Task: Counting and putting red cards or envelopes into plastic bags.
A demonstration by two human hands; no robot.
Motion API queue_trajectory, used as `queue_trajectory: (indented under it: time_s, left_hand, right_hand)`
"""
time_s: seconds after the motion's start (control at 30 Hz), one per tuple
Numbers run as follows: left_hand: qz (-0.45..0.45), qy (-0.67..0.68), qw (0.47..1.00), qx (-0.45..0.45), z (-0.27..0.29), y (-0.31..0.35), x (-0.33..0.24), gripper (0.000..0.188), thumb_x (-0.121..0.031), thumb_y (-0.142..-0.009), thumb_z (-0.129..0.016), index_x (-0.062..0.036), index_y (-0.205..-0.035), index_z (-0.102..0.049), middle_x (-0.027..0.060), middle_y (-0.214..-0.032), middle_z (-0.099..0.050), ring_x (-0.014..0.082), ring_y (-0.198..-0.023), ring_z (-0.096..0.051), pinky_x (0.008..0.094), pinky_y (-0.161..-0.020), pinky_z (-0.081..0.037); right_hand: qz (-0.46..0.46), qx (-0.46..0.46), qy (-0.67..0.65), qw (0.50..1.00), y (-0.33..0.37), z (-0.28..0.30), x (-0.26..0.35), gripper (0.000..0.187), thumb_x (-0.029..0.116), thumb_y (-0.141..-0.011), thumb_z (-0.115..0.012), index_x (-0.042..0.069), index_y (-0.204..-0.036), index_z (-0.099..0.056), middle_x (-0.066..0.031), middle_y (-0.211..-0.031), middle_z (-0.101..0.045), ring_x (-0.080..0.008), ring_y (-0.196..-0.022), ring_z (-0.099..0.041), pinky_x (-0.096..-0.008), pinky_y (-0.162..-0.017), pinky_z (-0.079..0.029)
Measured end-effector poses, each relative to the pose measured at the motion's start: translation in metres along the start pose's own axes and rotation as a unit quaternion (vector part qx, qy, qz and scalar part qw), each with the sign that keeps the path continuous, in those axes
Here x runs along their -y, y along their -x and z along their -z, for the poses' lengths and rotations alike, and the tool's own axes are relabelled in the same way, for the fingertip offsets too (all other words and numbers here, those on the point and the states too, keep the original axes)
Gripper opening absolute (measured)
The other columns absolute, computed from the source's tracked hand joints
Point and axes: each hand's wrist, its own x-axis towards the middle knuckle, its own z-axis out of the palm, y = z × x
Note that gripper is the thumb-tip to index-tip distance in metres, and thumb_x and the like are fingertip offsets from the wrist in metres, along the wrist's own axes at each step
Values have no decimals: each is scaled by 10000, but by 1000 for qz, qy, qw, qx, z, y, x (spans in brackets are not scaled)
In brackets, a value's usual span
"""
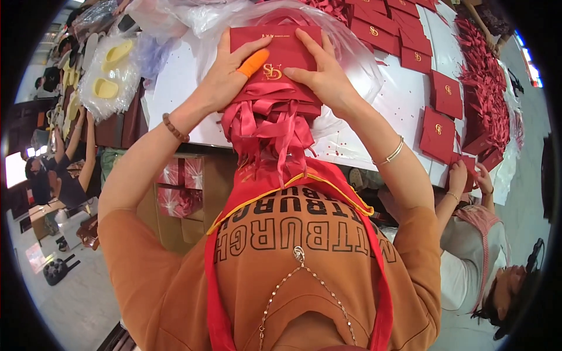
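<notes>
A stack of dark red gift bags [275, 51] with gold lettering lies in front of me on the white table. My left hand [229, 73] holds its left side, one digit in an orange finger cot [254, 63] pressed on the top bag. From the other side my right hand [328, 76] grips the stack, thumb and a finger resting on its face. Pinkish-red ribbons [269, 126] spill from the near end of the stack and hang over the table edge towards my red apron [281, 175]. The fingers under the stack are hidden.
Clear plastic film [357, 70] lies around the stack. More red bags [417, 57] spread to the right, beside a long heap of ribboned ones [483, 88]. A co-worker's hands [459, 175] handle a red bag at right. Wrapped yellow slippers [106, 88] lie left.
</notes>
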Motion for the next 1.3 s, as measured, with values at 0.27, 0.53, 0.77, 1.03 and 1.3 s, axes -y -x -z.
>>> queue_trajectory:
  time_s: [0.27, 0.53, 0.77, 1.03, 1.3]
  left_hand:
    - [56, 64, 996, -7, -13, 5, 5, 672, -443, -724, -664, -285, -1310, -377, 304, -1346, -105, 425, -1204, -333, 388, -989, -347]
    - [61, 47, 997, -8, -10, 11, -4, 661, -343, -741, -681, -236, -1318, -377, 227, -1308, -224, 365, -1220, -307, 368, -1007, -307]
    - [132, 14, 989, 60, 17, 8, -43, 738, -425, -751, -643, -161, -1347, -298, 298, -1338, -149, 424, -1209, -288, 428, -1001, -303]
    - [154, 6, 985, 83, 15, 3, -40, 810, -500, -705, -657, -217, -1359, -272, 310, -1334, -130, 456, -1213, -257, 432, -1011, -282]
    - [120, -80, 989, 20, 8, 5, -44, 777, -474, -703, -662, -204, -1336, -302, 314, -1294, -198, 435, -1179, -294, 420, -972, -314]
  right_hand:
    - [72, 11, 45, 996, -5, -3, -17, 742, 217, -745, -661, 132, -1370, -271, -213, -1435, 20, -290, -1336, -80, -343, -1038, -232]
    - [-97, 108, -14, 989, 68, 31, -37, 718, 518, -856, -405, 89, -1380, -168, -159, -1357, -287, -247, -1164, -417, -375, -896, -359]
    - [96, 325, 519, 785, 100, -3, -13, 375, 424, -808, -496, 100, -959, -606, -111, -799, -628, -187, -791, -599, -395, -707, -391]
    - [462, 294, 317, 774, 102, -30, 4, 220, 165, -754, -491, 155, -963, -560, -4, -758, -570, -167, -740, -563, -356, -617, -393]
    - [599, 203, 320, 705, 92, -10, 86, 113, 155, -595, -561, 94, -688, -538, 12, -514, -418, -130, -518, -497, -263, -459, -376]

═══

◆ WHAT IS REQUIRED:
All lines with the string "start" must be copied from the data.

◆ THE ANSWER:
time_s: seconds after the motion's start (control at 30 Hz), one per tuple
Measured end-effector poses, each relative to the pose measured at the motion's start: translation in metres along the start pose's own axes and rotation as a unit quaternion (vector part qx, qy, qz and scalar part qw), each with the sign that keeps the path continuous, in those axes

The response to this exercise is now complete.